Some of deals by themselves have a minimum of 250k. So, to replicate that fund, would require at least a minimum of a million dollars for an individual investor. We felt that was a really good investment vehicle and a product that will allow investors to spread their capital across what we cherry-picked deals felt to be kind of the best strategy for the time, right?

Today, it’s still performing quite well, we’re happy with what we did there. But we also look at individual deals, Whitney — and we’ll put those together and just have a one apartment and one address and syndicate that as well so we do a little bit of both.

[0:11:11.9] WS: That’s nice, it does give investors an opportunity to invest in deals that they might not normally get to invest in, right? I mean, the pool of investors that can invest 50,000 times is much larger than 250 or more per deal, right?
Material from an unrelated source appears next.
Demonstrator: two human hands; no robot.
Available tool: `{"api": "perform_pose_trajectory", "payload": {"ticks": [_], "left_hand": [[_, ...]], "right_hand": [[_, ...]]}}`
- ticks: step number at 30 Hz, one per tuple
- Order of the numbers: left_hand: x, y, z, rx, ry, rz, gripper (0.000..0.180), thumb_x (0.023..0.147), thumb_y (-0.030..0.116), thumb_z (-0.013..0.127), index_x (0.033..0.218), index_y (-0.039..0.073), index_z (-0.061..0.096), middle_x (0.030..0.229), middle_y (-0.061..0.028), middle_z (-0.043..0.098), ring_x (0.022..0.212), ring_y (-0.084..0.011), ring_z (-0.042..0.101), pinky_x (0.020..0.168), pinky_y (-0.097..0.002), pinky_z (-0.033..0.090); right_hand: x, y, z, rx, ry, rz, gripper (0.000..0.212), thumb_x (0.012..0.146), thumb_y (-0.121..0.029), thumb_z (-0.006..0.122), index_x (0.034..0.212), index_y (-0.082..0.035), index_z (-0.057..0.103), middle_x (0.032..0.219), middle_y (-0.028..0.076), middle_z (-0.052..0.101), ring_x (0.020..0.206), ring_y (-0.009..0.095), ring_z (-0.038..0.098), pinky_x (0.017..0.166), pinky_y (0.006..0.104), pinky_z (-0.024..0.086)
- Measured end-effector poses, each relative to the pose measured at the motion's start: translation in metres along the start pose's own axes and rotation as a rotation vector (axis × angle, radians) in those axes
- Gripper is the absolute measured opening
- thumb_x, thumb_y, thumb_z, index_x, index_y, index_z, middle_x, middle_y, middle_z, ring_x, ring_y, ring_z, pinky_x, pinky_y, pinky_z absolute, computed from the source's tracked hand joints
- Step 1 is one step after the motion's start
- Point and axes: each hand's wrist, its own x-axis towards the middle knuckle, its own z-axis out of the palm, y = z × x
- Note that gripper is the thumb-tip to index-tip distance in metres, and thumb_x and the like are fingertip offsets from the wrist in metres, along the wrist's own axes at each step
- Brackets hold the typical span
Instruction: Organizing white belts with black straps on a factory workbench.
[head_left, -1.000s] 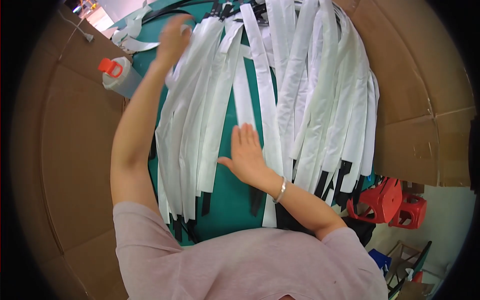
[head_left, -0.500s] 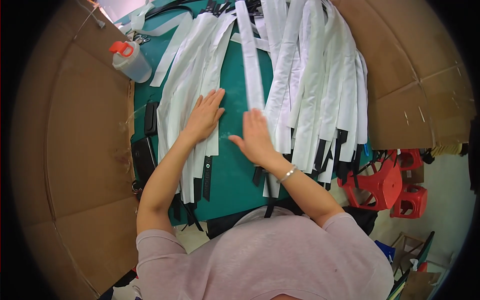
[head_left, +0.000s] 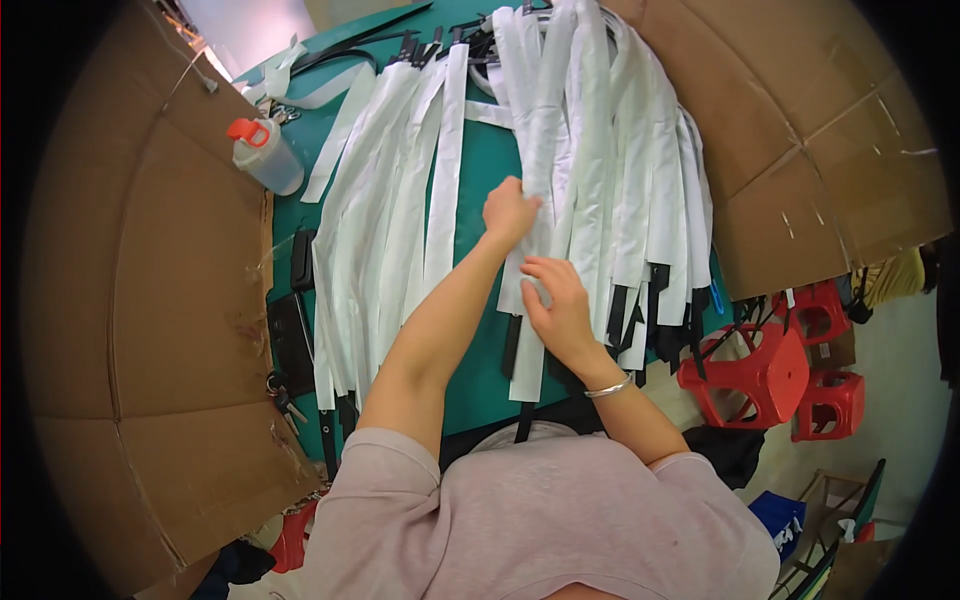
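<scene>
Long black belts in white sleeves lie in two bundles on a green table point(head_left: 478, 345), a left bundle point(head_left: 375, 200) and a fuller right bundle point(head_left: 590, 180). My left hand point(head_left: 510, 212) reaches across to the right bundle's near-left edge, its fingers closed on a white-sleeved belt point(head_left: 530, 235). Lower down, my right hand point(head_left: 562, 315) rests over the same sleeves with curved fingers and the thumb apart. Black belt ends stick out below several sleeves. Exactly what lies under my left fingers is partly hidden.
Cardboard walls point(head_left: 190, 300) point(head_left: 800, 120) stand on both sides. Along the left edge are a shaker bottle point(head_left: 268, 158) with an orange lid, a black case point(head_left: 303, 258), a black wallet-like item point(head_left: 290, 340) and keys point(head_left: 285, 395). Red stools point(head_left: 750, 370) stand at the right.
My left hand has left the left bundle and crossed to the right one. A sleeved belt from the middle now lies on the left bundle's right edge. My right hand has moved nearer my body.
</scene>
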Motion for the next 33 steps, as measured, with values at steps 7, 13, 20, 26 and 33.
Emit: {"api": "perform_pose_trajectory", "payload": {"ticks": [7,13,20,26,33], "left_hand": [[-0.028,-0.070,-0.076,-0.003,0.309,-0.108,0.028,0.081,0.024,0.061,0.081,-0.004,0.059,0.074,-0.0170,0.061,0.068,-0.0286,0.055,0.066,-0.0383,0.044],[-0.096,-0.072,-0.146,0.111,0.483,-0.286,0.032,0.078,0.014,0.064,0.105,0.000,0.056,0.101,-0.0210,0.059,0.092,-0.0345,0.058,0.082,-0.0409,0.045],[-0.083,-0.026,-0.116,0.371,-0.036,0.500,0.030,0.086,0.022,0.059,0.116,0.017,0.061,0.128,-0.0101,0.053,0.124,-0.0362,0.042,0.104,-0.0544,0.026],[-0.092,-0.037,-0.101,0.538,-0.095,0.426,0.036,0.087,0.026,0.059,0.123,0.023,0.058,0.136,-0.0049,0.048,0.131,-0.0316,0.037,0.108,-0.0610,0.015],[-0.070,-0.031,-0.073,0.417,-0.281,0.511,0.045,0.090,0.028,0.054,0.134,0.023,0.048,0.145,-0.0018,0.040,0.137,-0.0298,0.030,0.110,-0.0567,0.019]], "right_hand": [[0.015,0.050,0.015,-0.007,-0.055,0.162,0.046,0.082,-0.013,0.062,0.123,0.004,0.051,0.131,0.029,0.046,0.125,0.042,0.042,0.104,0.0442,0.035],[-0.003,0.048,0.071,-0.576,-0.253,0.165,0.068,0.080,-0.022,0.064,0.135,0.006,0.036,0.138,0.035,0.031,0.135,0.047,0.022,0.109,0.0575,0.016],[-0.022,0.007,0.084,-0.218,-0.349,0.020,0.070,0.082,-0.024,0.064,0.137,0.005,0.032,0.141,0.031,0.031,0.134,0.047,0.024,0.109,0.0577,0.018],[-0.041,0.020,0.052,-0.438,-0.295,0.186,0.080,0.083,-0.032,0.065,0.134,0.016,0.027,0.142,0.035,0.025,0.136,0.047,0.021,0.111,0.0536,0.018],[-0.007,-0.002,0.052,0.095,-0.819,0.158,0.045,0.079,-0.016,0.064,0.118,0.002,0.050,0.119,0.022,0.052,0.116,0.040,0.046,0.098,0.0525,0.033]]}}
That definitely gives other investors that opportunity. As far as – I know, like some information literature, you know, I have that you had provided, you know, talking about like, “People are more important than property and projections.” Could you elaborate on that and what that means?

[0:11:42.5] MK: Gosh, yeah. It’s kind of like rule number one for us Whitney. We’ve just found over the years that although we’re in the real estate business, we’re really in the people business. What I mean by that is, you could take the best property in the best part of town but if you have the wrong property manager or operator, asset manager, you can lose money still, right?

You have to align yourselves with the best of the best and it’s not just track record and performance, that’s a big part of it but its character, its integrity, its transparency. It’s their ability to pivot when something in the business plan goes left and they thought it was going to go right.

How do they respond to changes, right? Because you could take a proforma, right? Projections for an investment, any day of the week. 20, 30 minutes, you could adjust the returns and you could tweak them up three to five percent just by making a few minor assumptions to the inputs.

You got to be careful looking at rosy projections, number one. Number two, if you’re working with people that are over-zealous and providing you with rosy projections in the first place, that says something. We like to focus on folks that are real conservative, that want to outperform projection and that have operational expertise, you know, way beyond you or I. That can take a potential situation that could disrupt performance and turn it into a positive and so, people are more important to me than property.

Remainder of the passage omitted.